TASK OBJECTIVE:
Stop after the line containing "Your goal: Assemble"; retype every line of the data before it exactly, starting from the first.

━━━━━━

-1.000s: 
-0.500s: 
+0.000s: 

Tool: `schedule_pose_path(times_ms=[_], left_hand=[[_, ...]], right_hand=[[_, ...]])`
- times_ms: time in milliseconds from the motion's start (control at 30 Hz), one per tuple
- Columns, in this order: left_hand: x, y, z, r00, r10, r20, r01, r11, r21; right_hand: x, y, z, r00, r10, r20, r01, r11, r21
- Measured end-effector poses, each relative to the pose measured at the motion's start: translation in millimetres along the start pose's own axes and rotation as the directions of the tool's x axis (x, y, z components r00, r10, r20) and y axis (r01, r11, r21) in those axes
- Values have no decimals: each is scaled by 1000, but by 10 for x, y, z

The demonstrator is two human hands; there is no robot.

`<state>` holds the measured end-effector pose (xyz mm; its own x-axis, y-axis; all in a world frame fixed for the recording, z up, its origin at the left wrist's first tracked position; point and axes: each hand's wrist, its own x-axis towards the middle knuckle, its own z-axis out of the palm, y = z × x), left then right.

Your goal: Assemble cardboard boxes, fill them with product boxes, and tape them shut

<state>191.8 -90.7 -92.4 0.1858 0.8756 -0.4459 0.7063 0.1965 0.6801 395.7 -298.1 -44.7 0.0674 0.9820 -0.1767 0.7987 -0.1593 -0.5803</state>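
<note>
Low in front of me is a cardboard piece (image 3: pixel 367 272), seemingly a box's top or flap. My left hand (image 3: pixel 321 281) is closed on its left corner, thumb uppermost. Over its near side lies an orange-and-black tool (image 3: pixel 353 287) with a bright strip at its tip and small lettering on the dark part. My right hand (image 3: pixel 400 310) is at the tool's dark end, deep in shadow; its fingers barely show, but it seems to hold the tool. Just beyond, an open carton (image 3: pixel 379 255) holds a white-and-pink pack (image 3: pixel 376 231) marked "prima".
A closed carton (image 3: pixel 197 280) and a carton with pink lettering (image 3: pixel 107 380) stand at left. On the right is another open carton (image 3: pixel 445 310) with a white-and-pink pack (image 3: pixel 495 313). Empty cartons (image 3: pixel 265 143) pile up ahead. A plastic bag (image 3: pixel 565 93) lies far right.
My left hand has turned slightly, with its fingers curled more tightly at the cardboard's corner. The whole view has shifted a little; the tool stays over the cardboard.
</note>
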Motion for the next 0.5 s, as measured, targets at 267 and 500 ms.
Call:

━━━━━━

TASK ANSWER:
-1.000s: 
-0.500s: 
+0.000s: 

Tool: `schedule_pose_path(times_ms=[_], left_hand=[[_, ...]], right_hand=[[_, ...]])`
- times_ms: time in milliseconds from the motion's start (control at 30 Hz), one per tuple
- Columns, in this order: left_hand: x, y, z, r00, r10, r20, r01, r11, r21; right_hand: x, y, z, r00, r10, r20, r01, r11, r21
- Measured end-effector poses, each relative to the pose measured at the motion's start: translation in millimetres along the start pose's own axes and rotation as the directions of the tool's x axis (x, y, z components r00, r10, r20) and y axis (r01, r11, r21) in those axes
- Values have no decimals: each is scaled by 1000, but by 10 for x, y, z

The demonstrator is two human hands; there is no robot.

`<state>` holds the measured end-effector pose (xyz mm; its own x-axis, y-axis; all in a world frame fixed for the recording, z up, its origin at the left wrist's first tracked position; point and axes: each hand's wrist, its own x-axis towards the middle knuckle, its own z-axis out of the palm, y = z × x), left then right.

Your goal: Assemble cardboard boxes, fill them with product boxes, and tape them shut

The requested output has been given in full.